No sítio, a gente costumava brincar ou nadar nos rios, sem roupas mesmo. Hoje eu tenho vergonha, mas naquele tempo achava natural.

Embora meio preguiçoso, segui ao banho morno, preparado em uma bacia por mamãe. Porem, ao contrário de sempre, tomei um banho bem rápido, me fazendo inclusive me sentir melhor. Enxuguei-me, voltando ao quarto para me vestir; porem, papai me pediu que fosse deitar e dormir assim, pelado, já que eu era apenas um menininho e seria melhor, para que as roupas não atrapalhassem meu restabelecimento. Tímido como sempre fui, obedeci contrariado e ele retornou a seu quarto. Poucos minutos depois, tornei a me levantar e me vestir.
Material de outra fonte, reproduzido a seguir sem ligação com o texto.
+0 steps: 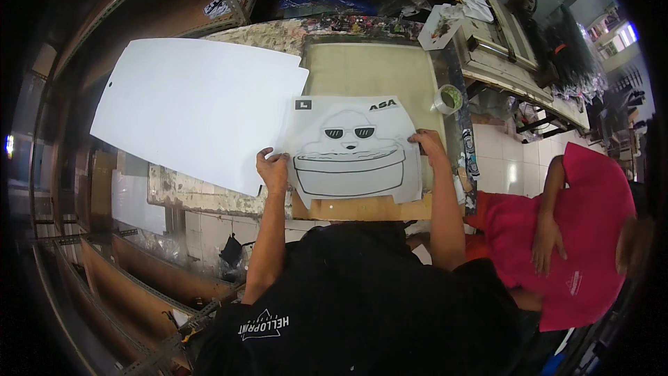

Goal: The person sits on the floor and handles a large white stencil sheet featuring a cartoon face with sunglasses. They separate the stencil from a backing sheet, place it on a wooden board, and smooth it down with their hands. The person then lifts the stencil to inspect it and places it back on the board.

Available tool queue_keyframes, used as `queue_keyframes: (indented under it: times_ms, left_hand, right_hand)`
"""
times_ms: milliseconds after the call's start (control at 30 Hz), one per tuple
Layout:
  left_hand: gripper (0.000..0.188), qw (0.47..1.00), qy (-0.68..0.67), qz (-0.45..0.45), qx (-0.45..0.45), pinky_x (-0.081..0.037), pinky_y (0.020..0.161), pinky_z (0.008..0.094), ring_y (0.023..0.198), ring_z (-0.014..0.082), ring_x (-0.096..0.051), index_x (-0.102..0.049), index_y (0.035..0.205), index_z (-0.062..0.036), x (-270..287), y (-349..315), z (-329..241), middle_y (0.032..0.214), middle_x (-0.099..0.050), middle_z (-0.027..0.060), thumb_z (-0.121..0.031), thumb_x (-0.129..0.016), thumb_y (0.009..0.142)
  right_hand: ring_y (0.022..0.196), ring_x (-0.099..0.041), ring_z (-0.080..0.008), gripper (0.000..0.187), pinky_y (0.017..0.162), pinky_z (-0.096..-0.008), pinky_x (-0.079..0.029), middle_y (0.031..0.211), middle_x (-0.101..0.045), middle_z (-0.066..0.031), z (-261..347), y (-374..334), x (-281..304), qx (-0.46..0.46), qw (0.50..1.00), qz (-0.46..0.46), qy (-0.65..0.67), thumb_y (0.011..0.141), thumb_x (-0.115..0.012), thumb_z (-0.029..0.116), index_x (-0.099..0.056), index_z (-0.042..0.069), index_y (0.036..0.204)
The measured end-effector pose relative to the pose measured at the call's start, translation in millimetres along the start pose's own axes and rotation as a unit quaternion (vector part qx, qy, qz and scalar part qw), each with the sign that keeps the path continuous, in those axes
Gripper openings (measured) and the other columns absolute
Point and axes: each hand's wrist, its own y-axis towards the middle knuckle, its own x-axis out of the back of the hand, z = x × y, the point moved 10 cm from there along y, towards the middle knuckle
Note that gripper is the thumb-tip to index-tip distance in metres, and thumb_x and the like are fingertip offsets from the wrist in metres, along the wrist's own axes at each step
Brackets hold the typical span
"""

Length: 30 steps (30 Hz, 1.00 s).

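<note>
A translucent film sheet lies over the near part of a framed screen with pale yellow-green mesh. Printed on it in black is a cartoon figure wearing sunglasses, above a tub shape, with small dark marks in the top corners. My left hand pinches the sheet's left edge, thumb and forefinger together. On the opposite side, my right hand grips the right edge near its upper corner. A large white sheet with a notched right end extends leftward from beside my left hand.
A roll of clear tape stands on the screen frame's right side. Behind it is a stained white container. The worktable's paint-crusted edge shows below the white sheet. At right sits a person in a pink shirt; metal shelving is at lower left.
</note>
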Motion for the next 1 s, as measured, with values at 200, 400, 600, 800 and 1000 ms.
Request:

— Eu estava doente! — Insinuei.

— Naquela noite, eu sofri com você! — O Alegou — Enquanto você dormia, eu te observei a noite toda!

Consegui dar um leve sorriso, enquanto ele adiantava a gravação.

— Engraçado é você ter ficado tímido em dormir sem roupa debaixo da coberta, mas não ficar tímido em correr dentro do rio sem roupa.

Dei de ombros como a dizer: “Também não sei”.

— Você se lembra da menina sua vizinha? — Perguntou-me.

— Qual?

— Aquela com qual você tem costume de brincar de casinha!

— A Regina?

— Ela mesma!

— Não acredito que fiz coisa errada! Com ela eu brinco de casinha...

— Você o papai, ela a mamãe... — Me Interrompeu.

— Sim! Mas nada do que não devia!

Ligou a máquina: estava há pouco tempo passado. Já estava com nove anos e estava sozinho em casa; era começo de noite e Regina, poucos meses mais nova do que eu, morena e muito bonita, chegou e começamos a conversar. Resolvi convidá-la a brincar de algo diferente: iríamos brincar de médicos. Ela aceitou prontamente e disse que seria a médica e teria que me examinar. Pediu que eu tirasse a roupa, ficando apenas de cueca e deitasse na cama de meus pais, então forçou as pálpebras de meus olhos, examinando-os; depois, fazendo uso de uma caixa de fósforos, como se fosse otoscópio (um aparelho de luz concentrado e uma lente de aumento), examinou meus dois ouvidos; pediu que abrisse bem a boca, mostrando a língua; depois segurando meu pulso direito, olhava para seu próprio pulso, como se acompanhasse minhas pulsações através de um relógio imaginário...

— Desligue isso! — Pedi apressado.

— Por quê? Algo errado?

— Desligue já! — Gritei ofegante.

Ele desligou a máquina, caçoando.

— Parece que você conseguiu! Não?!

— Não fizemos nada de errado! — Neguei, com a voz cortada.

— Lógico que não, Regis! — Disse-me ele sem brincadeiras.

Eu estava tímido.

— Houve outras vezes, até pior do que isto! — Disse ele.

— Nunca houve nada, além disso!

— Você sabe o que houve e eu sei!

— O senhor nunca mostrou estas imagens pra outros! Mostrou?

— Claro que não! Não precisa se preocupar! Nem se acanhar! — Riu ele. — Tudo coisa da vida dos terráqueos! Só acho você muito jovem pra isso!

— Apague estas coisas senhor Frene, por favor!

— Fique sossegado! Ninguém verá estas imagens!

— Nem o senhor é pra ver! — Neguei bravo.

— O que há?

— É pecado o senhor fazer isso comigo!

— Vamos dormir um pouco!

Foi boa idéia. Ainda chateado, com vergonha, segui para meu quarto.

Devido o calor e confiando que ninguém me visitaria de surpresa, vesti apenas um shortinho de pijama, sem camiseta e desta vez, lembrei de ligar o condicionador de ar. Então me deitei.